#### [Exercise description]
A single number is required: how many lines in the entries hold the word "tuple".

#### [Exercise materials]
────────

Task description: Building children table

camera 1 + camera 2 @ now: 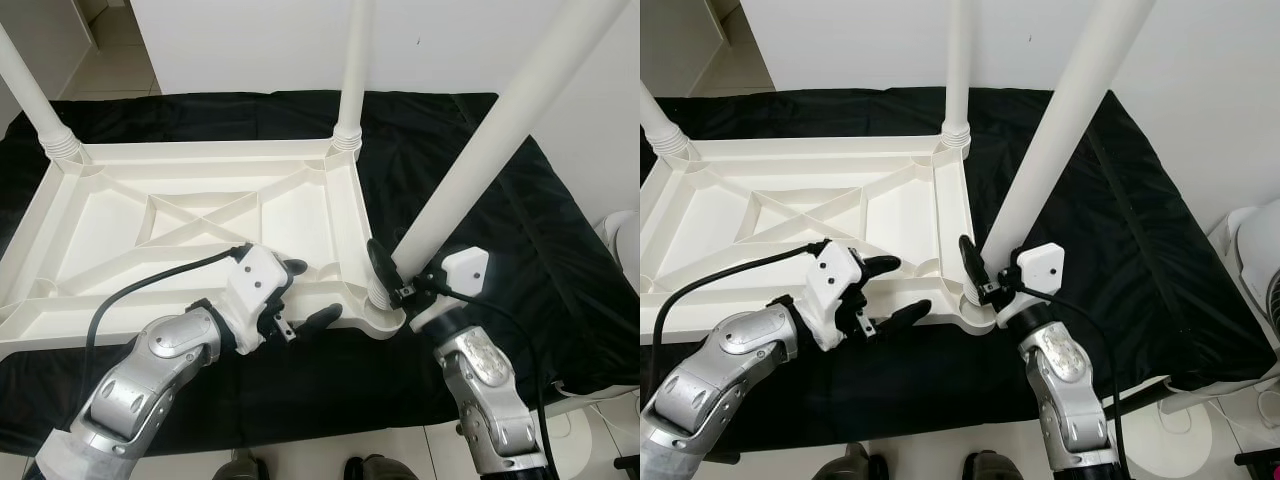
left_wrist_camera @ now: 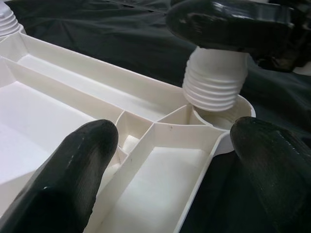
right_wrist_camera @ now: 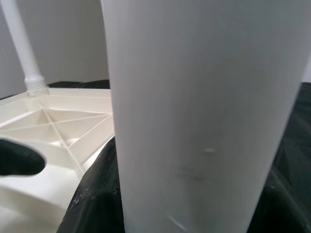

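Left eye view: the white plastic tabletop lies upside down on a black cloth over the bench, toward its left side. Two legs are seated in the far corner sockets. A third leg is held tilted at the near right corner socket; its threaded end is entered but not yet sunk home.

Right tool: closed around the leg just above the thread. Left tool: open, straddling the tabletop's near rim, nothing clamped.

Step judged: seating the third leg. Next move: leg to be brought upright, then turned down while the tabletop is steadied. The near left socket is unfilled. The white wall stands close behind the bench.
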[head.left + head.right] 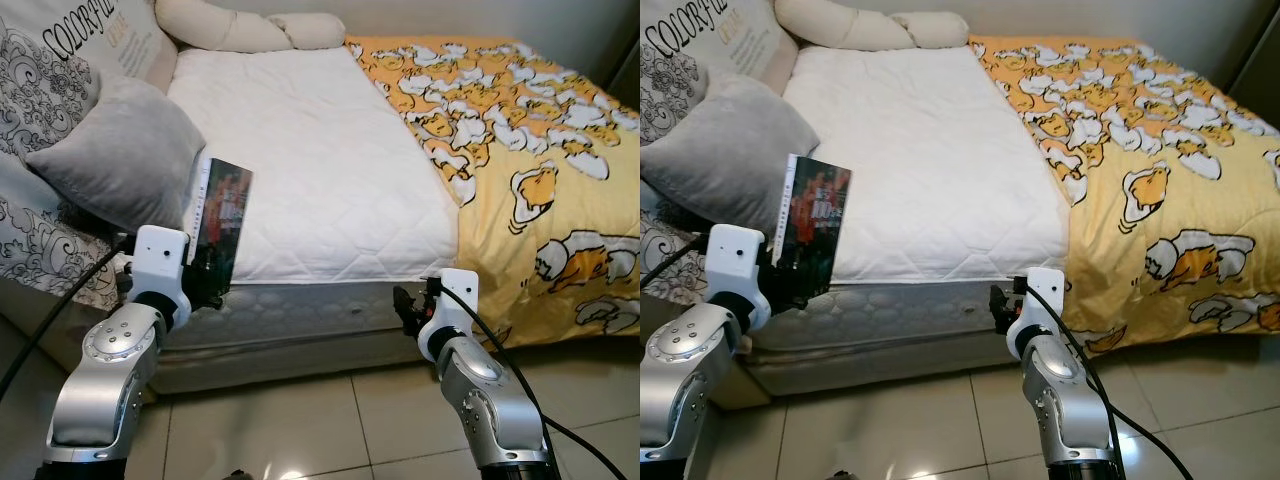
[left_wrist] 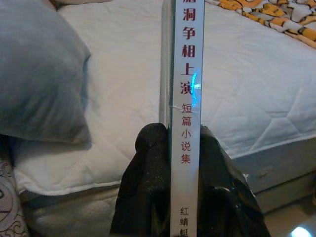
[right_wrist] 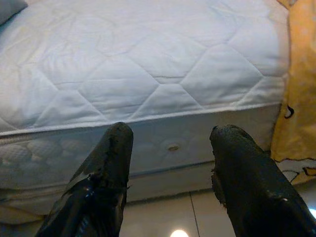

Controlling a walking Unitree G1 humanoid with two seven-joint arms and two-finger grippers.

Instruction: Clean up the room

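Note:
A thin book point(image 1: 222, 213) with a dark red cover and a white spine point(image 2: 185, 98) stands upright in front of the bed's near left edge. My left gripper point(image 1: 205, 272) is shut on its lower end, with the black fingers point(image 2: 148, 177) pressing both covers. The white quilted mattress point(image 1: 300, 160) lies just beyond it. My right gripper point(image 1: 405, 305) is raised in front of the mattress side, open, with nothing between its fingers point(image 3: 111, 163).
A grey pillow point(image 1: 120, 150) and patterned cushions point(image 1: 50, 80) lie at the bed's left. A yellow cartoon duvet point(image 1: 530, 150) covers the right half and hangs over the edge. Cream pillows point(image 1: 250, 28) sit at the head. Tiled floor point(image 1: 300, 420) lies below.

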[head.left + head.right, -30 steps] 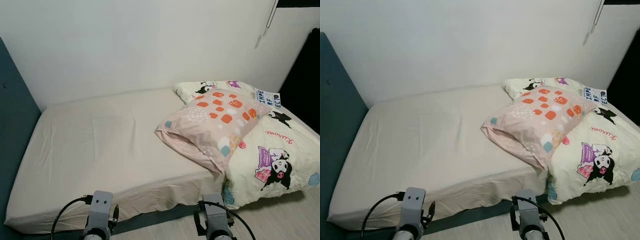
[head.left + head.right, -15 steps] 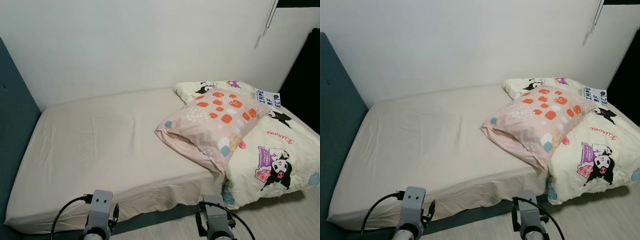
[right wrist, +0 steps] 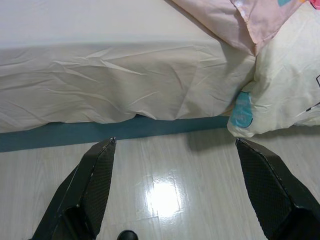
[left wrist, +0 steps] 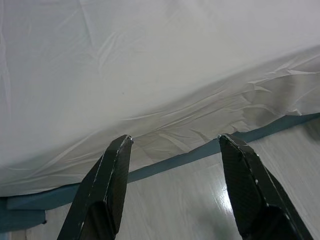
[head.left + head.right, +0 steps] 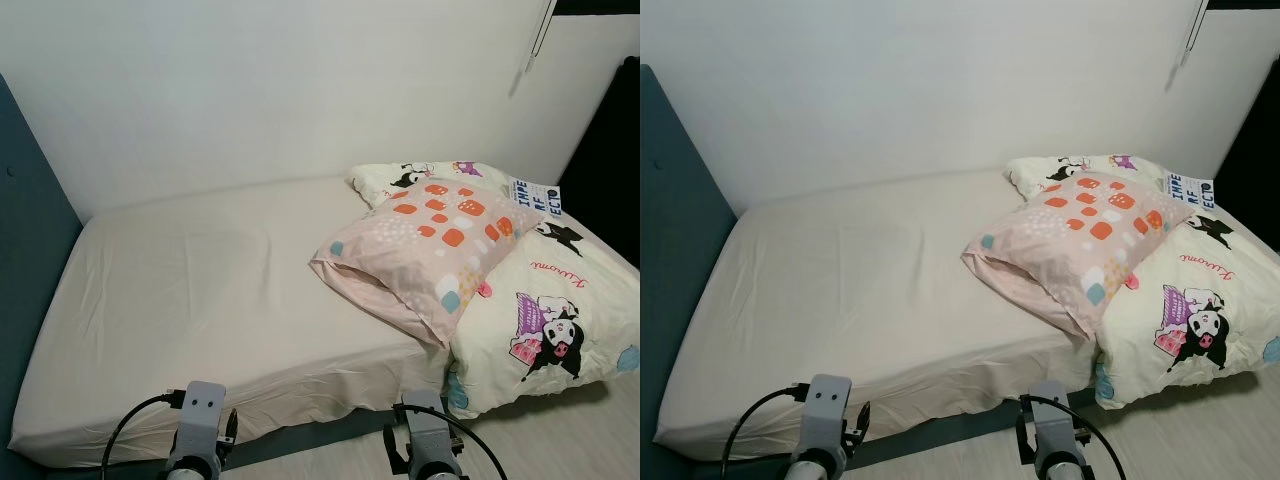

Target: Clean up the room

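One pink pillow (image 5: pixel 425 250) with orange and teal patches lies tilted across my cream cartoon-print quilt (image 5: pixel 545 310) on the bed (image 5: pixel 200 300). My left gripper (image 4: pixel 172 150) and right gripper (image 3: pixel 175 150) both hang released, fingers spread, above the floor (image 3: pixel 165 200).

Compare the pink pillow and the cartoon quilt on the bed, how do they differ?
The pink pillow carries orange, white and teal blocks; the cream quilt carries cartoon characters. The pillow lies wholly on the mattress, leaning on the quilt; the quilt is bulkier and spills over the bed's edge. Both sit at the bed's right end.
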Robot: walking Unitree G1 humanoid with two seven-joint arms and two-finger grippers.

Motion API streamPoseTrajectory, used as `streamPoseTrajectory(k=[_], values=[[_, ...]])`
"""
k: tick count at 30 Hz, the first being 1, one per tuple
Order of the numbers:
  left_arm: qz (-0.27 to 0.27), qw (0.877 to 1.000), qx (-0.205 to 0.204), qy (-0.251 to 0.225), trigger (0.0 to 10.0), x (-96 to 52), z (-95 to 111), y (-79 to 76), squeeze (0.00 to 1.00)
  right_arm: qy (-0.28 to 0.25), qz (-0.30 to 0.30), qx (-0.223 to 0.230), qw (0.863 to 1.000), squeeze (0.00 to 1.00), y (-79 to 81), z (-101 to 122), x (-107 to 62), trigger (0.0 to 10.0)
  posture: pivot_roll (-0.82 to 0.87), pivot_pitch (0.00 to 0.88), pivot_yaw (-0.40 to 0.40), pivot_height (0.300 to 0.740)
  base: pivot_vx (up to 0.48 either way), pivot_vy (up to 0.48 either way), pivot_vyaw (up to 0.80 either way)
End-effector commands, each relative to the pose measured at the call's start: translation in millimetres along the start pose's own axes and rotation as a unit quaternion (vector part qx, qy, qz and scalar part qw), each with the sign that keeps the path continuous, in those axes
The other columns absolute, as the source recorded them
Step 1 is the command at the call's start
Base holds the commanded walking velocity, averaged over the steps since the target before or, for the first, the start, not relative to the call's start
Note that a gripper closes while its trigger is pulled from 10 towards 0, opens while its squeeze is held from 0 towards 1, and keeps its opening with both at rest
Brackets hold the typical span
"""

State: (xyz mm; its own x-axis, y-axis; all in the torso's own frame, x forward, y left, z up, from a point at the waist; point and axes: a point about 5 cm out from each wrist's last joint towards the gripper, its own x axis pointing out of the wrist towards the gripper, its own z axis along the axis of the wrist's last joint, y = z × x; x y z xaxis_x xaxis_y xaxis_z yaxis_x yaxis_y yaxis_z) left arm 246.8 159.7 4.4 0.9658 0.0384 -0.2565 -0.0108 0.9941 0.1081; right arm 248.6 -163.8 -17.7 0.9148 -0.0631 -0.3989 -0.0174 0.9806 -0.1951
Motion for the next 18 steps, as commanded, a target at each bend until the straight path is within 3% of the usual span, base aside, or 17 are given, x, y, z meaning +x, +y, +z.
streamPoseTrajectory(k=[1,18], values=[[-0.006,1.000,0.000,0.014,10.0,-3.2,-5.7,-3.5,0.00,0.002,-0.001,0.007,1.000,0.00,2.3,-2.5,-2.0,10.0,-0.03,0.131,-0.002,0.740,0.000,0.000,0.00],[-0.007,1.000,0.002,0.014,10.0,-2.6,-5.7,-3.7,0.00,0.006,0.016,0.009,1.000,0.00,3.1,-2.8,-1.0,10.0,-0.04,0.118,-0.003,0.740,0.000,0.000,0.00]])
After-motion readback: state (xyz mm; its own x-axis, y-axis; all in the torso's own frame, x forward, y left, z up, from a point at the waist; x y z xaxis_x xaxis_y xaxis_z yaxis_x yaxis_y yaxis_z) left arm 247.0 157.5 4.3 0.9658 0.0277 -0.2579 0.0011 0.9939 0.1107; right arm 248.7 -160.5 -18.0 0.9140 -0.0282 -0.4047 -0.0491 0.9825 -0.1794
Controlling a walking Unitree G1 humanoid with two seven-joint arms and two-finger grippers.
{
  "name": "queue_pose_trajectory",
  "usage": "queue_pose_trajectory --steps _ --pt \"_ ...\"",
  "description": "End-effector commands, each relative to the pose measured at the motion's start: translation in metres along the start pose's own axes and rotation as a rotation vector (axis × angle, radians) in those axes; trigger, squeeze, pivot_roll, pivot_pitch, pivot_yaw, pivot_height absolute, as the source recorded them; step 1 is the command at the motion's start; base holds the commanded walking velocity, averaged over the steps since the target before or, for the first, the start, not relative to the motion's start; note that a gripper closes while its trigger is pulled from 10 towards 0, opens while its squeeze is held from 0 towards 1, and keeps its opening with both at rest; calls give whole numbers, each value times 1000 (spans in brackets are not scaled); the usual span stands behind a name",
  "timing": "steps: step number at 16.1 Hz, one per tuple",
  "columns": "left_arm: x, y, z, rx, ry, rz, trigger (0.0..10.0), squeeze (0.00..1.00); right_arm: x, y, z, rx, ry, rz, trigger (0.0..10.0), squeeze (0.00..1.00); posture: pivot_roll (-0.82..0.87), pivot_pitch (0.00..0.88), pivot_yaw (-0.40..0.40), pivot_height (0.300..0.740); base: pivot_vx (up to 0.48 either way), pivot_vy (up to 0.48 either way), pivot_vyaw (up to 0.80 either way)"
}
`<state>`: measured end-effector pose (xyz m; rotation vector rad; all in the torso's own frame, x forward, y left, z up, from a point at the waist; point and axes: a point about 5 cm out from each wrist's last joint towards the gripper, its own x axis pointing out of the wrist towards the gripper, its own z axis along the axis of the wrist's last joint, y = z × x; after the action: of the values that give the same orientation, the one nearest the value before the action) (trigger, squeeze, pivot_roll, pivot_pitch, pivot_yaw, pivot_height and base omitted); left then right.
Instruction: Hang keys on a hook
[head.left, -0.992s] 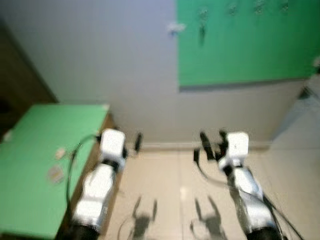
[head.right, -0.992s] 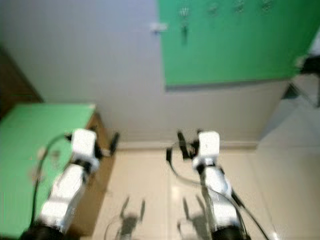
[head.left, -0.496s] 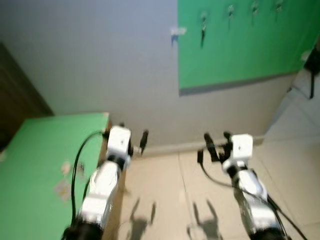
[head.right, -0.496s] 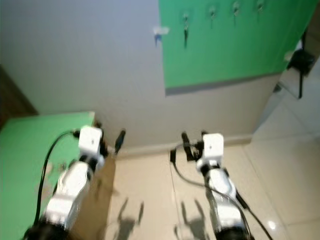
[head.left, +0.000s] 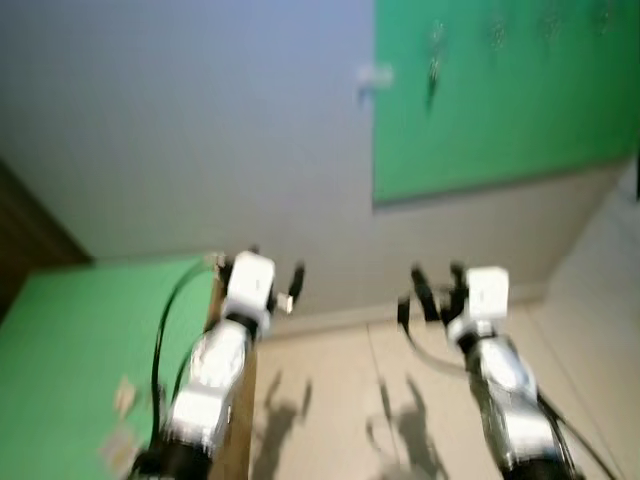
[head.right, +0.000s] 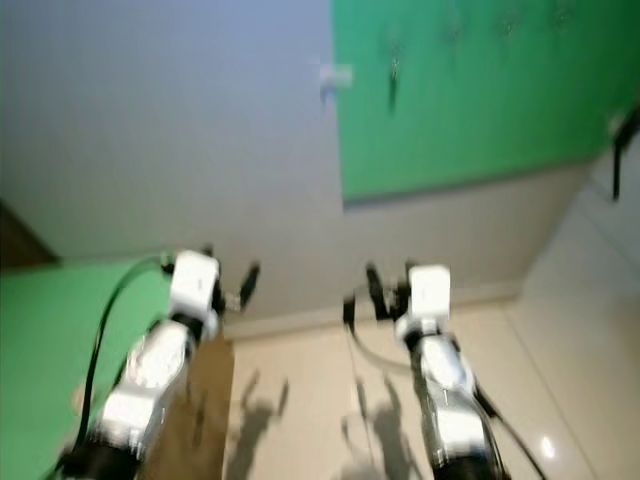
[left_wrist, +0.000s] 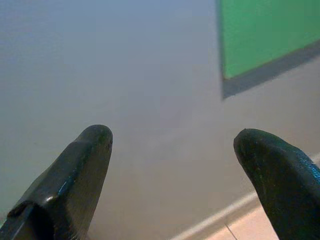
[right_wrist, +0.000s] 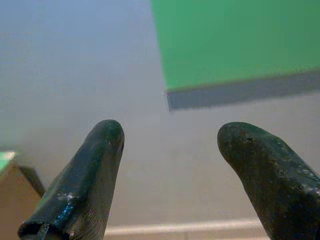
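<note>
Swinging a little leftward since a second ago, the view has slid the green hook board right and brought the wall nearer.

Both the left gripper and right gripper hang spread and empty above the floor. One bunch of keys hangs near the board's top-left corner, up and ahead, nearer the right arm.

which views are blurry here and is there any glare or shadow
Left and right eye views: smeared by motion blur, the hooks on the green board barely readable; arm shadows fall on the floor, and a small glare spot shows on the tiles. Left wrist view: wall soft, left end effector sharp. Right wrist view: the same, right end effector crisp.
</note>
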<state>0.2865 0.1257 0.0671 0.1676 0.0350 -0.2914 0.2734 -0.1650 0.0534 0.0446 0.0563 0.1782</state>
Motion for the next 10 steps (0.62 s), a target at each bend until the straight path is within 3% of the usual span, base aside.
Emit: queue_pose_trajectory --steps 1,10 --pt "-6 5 -9 0 44 15 10000 0 0 7 -3 25 12 18 10000 0 -226 0 117 740 0 0 744" --pt "-5 4 -8 -6 43 11 10000 0 1 5 -3 26 13 31 10000 0 -224 0 114 740 0 0 669"
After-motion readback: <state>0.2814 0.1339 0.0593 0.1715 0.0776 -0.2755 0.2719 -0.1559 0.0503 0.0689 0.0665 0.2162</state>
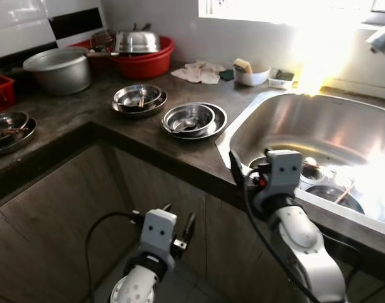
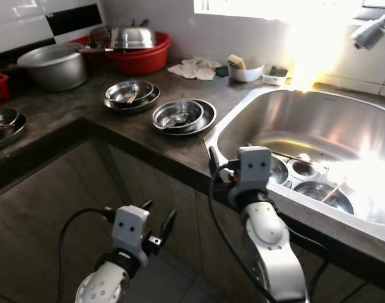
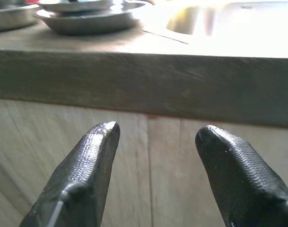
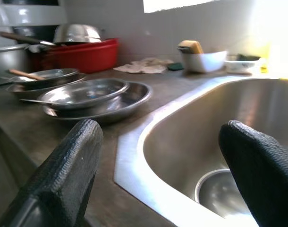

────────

#### [Written reply]
2